From the listing below, work out how many lines contain "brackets". Reply with that number only.

● **PROVIDED DATA**
══════════════════════════════
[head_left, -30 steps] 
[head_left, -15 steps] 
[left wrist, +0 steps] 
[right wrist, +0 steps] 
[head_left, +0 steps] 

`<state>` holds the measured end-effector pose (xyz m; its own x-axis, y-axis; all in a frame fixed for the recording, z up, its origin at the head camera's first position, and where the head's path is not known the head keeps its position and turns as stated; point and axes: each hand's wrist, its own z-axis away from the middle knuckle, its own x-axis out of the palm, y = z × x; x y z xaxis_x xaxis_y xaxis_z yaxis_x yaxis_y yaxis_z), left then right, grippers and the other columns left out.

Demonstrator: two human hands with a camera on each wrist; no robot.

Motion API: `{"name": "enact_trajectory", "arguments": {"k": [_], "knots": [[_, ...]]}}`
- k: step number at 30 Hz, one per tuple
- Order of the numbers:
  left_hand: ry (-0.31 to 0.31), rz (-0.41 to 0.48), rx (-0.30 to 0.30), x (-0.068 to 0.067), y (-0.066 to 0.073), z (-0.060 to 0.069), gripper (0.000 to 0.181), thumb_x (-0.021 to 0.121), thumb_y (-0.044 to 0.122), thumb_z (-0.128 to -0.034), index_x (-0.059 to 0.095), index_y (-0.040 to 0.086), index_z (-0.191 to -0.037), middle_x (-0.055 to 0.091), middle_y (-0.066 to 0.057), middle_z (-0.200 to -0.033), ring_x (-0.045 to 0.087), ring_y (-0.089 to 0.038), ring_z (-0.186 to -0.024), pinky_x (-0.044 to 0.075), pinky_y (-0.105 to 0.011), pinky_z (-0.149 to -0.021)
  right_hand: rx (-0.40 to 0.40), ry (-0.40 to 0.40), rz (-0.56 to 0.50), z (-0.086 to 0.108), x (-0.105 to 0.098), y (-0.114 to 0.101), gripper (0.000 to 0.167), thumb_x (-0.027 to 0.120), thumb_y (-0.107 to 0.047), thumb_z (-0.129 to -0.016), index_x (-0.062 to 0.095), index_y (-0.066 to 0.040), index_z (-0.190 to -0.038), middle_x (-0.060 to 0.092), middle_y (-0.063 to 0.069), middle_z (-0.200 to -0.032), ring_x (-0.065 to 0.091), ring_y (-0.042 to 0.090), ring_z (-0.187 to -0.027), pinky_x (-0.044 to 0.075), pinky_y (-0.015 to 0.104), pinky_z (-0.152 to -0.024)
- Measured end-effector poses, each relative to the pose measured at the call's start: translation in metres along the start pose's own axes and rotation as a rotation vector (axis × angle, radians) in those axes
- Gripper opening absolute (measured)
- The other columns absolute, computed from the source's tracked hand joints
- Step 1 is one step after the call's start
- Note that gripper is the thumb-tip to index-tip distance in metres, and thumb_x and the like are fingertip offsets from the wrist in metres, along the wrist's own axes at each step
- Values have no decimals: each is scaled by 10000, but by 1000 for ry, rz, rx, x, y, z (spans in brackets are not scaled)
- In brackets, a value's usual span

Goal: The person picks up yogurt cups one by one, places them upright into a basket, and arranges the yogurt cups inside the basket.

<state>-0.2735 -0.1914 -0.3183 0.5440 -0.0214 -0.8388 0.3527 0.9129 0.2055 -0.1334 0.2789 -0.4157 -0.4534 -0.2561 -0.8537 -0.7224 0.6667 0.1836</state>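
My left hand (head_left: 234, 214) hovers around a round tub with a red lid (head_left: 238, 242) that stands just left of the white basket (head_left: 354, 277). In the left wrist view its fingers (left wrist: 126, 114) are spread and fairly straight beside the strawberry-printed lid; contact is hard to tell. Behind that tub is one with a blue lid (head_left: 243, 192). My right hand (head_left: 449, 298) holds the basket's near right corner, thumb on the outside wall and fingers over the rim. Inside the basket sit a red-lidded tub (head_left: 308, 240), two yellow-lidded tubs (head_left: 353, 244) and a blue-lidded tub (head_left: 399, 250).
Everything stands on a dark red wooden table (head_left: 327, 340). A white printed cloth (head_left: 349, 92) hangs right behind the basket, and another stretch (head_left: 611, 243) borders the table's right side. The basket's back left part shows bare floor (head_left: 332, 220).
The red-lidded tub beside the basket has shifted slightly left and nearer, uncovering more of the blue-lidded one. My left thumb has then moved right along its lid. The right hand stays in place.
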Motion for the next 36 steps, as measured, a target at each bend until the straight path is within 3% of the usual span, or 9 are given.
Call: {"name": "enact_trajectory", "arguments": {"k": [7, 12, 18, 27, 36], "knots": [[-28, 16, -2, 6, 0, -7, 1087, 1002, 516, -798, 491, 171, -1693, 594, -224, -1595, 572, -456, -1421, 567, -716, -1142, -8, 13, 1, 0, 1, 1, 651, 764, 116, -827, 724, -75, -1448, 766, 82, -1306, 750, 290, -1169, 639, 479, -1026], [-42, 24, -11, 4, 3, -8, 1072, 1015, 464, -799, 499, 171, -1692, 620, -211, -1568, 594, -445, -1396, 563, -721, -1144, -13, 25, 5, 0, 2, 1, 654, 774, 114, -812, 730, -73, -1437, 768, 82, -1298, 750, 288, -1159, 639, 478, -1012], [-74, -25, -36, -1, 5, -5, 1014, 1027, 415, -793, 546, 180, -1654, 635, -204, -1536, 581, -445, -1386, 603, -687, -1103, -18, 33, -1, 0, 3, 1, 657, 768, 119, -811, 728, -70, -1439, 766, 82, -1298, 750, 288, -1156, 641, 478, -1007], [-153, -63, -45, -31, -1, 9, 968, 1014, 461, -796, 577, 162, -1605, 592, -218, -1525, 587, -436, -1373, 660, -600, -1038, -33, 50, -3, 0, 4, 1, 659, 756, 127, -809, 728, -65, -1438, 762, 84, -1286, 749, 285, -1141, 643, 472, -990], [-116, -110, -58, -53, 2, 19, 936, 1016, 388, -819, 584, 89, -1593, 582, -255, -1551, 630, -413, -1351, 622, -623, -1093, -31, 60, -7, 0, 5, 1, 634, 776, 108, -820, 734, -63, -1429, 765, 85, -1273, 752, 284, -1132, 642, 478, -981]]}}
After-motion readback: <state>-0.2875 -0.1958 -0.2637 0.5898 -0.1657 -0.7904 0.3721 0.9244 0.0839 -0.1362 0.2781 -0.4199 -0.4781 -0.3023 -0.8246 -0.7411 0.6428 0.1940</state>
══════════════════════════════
● **REPLY**
2